As he struggles to find the right words to explain the truth of the horror he and the 1000 POWs under his watch endured, and make sense of his life, he drifts between memories of the atrocities on ''The Line'' and those of a passionate love affair with his uncle's young wife immediately before the war.
Australian author Richard Flanagan has created two equally compelling stories, which would easily fill a novel in their own right, and melded them to complement each other. Both share many themes, exploring inhumanity and humanity, and the pain and destruction caused in love and war.

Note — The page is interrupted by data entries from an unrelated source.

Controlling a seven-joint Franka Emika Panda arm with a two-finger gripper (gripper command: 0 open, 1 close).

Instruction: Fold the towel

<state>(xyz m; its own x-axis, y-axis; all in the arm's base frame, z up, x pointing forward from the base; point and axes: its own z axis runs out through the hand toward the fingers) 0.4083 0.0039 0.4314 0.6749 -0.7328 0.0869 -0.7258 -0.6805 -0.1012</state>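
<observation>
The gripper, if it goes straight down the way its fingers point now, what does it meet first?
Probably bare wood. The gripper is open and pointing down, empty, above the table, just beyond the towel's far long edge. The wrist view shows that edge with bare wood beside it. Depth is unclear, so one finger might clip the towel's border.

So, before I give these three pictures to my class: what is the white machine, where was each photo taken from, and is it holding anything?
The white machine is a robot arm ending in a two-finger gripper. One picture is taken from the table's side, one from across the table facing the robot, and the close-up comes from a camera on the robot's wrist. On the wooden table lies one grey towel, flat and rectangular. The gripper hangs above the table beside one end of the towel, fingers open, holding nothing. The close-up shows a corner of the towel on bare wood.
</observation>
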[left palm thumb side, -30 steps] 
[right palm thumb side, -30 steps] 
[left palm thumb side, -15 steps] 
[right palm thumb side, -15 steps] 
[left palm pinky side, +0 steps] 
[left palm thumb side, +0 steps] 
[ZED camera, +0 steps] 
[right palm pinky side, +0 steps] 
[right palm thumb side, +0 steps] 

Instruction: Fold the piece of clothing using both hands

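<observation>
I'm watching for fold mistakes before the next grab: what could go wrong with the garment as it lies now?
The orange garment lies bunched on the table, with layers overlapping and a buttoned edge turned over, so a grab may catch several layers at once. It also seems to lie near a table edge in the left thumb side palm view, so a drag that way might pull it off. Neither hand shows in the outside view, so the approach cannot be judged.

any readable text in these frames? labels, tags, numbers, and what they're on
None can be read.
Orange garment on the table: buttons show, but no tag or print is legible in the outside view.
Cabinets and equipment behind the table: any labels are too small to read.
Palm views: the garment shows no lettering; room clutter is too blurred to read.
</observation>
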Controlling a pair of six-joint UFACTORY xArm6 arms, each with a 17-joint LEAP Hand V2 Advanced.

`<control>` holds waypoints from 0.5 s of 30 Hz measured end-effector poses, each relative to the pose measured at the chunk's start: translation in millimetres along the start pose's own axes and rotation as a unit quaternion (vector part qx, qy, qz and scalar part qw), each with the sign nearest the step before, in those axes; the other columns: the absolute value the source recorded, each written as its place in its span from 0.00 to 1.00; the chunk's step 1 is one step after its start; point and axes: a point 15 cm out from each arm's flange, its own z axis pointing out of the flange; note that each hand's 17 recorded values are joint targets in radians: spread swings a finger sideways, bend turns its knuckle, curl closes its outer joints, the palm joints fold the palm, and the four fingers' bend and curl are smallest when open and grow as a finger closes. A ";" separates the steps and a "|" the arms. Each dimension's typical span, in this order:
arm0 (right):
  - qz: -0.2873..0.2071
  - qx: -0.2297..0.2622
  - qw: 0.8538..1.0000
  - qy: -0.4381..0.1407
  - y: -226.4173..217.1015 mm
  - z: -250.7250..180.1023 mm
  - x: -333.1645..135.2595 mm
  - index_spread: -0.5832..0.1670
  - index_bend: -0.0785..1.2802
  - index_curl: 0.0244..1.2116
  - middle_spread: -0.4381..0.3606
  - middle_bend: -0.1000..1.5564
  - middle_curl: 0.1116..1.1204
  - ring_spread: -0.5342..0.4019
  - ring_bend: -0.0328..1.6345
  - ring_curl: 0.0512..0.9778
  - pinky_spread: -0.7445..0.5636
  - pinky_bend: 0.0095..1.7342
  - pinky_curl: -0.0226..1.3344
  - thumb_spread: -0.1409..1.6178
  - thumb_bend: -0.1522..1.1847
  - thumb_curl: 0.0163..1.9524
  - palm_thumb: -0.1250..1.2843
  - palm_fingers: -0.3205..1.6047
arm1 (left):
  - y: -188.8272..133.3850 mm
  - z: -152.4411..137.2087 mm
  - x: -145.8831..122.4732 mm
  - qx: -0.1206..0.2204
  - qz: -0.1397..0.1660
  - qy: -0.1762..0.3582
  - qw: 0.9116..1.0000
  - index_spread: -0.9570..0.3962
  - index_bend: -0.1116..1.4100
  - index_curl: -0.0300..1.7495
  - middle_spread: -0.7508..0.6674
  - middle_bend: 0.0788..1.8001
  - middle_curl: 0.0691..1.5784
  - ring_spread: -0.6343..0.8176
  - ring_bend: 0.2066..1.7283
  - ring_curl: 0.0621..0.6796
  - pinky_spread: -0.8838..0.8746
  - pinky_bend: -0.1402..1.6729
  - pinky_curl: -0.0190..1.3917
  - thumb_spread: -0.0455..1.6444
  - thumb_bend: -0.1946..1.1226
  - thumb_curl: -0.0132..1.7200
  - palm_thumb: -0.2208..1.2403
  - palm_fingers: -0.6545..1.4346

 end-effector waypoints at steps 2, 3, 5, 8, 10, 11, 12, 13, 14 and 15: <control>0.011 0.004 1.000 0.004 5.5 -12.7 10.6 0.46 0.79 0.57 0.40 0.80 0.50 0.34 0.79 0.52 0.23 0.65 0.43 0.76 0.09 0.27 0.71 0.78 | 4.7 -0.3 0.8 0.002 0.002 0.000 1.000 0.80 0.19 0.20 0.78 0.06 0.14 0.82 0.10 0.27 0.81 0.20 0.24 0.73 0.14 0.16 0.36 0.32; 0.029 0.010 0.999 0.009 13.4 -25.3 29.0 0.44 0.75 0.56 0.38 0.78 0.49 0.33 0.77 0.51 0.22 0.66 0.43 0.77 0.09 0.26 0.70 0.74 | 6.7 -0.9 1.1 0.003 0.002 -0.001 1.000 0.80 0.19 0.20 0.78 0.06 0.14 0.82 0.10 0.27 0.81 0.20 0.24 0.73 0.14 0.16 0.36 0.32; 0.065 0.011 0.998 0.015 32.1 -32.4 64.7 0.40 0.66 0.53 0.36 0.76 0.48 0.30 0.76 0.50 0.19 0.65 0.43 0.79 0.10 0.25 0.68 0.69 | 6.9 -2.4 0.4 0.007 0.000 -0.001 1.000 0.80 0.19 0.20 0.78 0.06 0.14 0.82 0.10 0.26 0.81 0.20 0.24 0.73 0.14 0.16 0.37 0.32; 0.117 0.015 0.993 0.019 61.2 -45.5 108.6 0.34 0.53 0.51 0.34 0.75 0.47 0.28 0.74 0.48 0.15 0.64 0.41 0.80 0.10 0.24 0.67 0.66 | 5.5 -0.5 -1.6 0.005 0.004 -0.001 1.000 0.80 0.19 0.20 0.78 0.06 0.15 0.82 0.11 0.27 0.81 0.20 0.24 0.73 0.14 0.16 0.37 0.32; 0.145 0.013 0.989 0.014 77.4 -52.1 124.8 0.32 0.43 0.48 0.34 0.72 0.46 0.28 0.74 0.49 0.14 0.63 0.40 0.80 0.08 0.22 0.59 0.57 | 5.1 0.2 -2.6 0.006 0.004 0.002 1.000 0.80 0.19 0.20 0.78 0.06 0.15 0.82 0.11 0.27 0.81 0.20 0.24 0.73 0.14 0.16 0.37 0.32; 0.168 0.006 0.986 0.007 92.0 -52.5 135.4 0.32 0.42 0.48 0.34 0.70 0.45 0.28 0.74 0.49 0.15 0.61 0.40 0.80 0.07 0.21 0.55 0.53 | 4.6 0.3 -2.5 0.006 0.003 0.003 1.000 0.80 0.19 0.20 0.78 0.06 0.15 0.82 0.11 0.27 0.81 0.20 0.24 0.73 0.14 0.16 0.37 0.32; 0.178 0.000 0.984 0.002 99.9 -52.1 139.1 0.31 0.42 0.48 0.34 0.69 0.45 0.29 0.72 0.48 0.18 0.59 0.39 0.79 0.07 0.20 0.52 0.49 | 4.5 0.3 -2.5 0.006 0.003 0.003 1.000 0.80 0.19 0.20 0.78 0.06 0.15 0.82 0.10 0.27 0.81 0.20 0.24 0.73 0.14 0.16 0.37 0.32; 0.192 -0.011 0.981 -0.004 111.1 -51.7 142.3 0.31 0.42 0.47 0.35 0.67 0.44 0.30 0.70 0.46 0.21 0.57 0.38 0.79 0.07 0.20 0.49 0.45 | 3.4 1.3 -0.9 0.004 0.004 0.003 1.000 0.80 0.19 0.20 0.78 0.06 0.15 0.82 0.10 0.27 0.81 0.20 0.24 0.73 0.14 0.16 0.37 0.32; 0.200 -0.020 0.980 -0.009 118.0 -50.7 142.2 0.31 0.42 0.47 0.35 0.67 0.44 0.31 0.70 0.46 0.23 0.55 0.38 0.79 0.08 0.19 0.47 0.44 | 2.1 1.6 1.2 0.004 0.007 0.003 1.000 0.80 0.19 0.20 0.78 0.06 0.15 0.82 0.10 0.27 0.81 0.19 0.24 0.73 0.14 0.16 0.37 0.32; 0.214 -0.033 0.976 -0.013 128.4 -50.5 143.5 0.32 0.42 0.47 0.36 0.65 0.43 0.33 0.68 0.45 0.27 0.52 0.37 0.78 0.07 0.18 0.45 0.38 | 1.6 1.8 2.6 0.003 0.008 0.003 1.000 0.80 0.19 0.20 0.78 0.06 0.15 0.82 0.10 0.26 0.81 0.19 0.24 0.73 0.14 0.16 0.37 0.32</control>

War shapes the novel. It begins with the young Dorrigo watching in bewilderment his older brother crying after his return from the Great War. He wonders what would make a grown man cry. Later, his own experiences would teach him: ''crying simply became an affirmation of feeling, and feeling the only compass in life'' but that one man's feeling - ''sometimes it's not equal to anything much at all''.
Feelings of despondency and despair pervade the book. The POWs work in a Dantesque hell, told they can redeem the ''shame'' of being captives by dying for the Japanese emperor. Die they do ''like so many flies'', sick, starved, beaten and worked beyond exhaustion.
Dorrigo is particularly haunted by the death of one man, soft-hearted, noble, ever-positive ''Darky'' Gardiner, whose face he cannot recall, yet who had earlier in the war saved his life, and who he tried but failed to help at the bitter end. The two men's relationship and the awful sequence of events that led to Darky's death is gradually revealed and Dorrigo tells the reader: ''He died and there was no point to it at all.''
He struggles to find meaning and worth in a place where men have no value, and is driven by a ''hopeless hunger'' to help them in myriad ways, despite feeling unworthy of praise, but also reveals the appalling ''choices'' he is forced to make under Japanese orders.
Flanagan shows the similarities between the POWs and their Japanese captors - both are fighting for survival, honour and dignity - and he examines the themes of free will, individual and collective responsibility. In poignant moments, he flashes forward to look at their struggles - on both sides - in their postwar lives.
Like Darky's demise, the story of the affair between Dorrigo and his uncle's young wife Amy is also revealed progressively; from a chance meeting in an Adelaide bookstore, to an illicit relationship with the shadow of war and separation looming over them, and Amy's husband Keith and Dorrigo's ''kind but dull'' upper class wife-to-be, Ella, waiting and watching in the wings.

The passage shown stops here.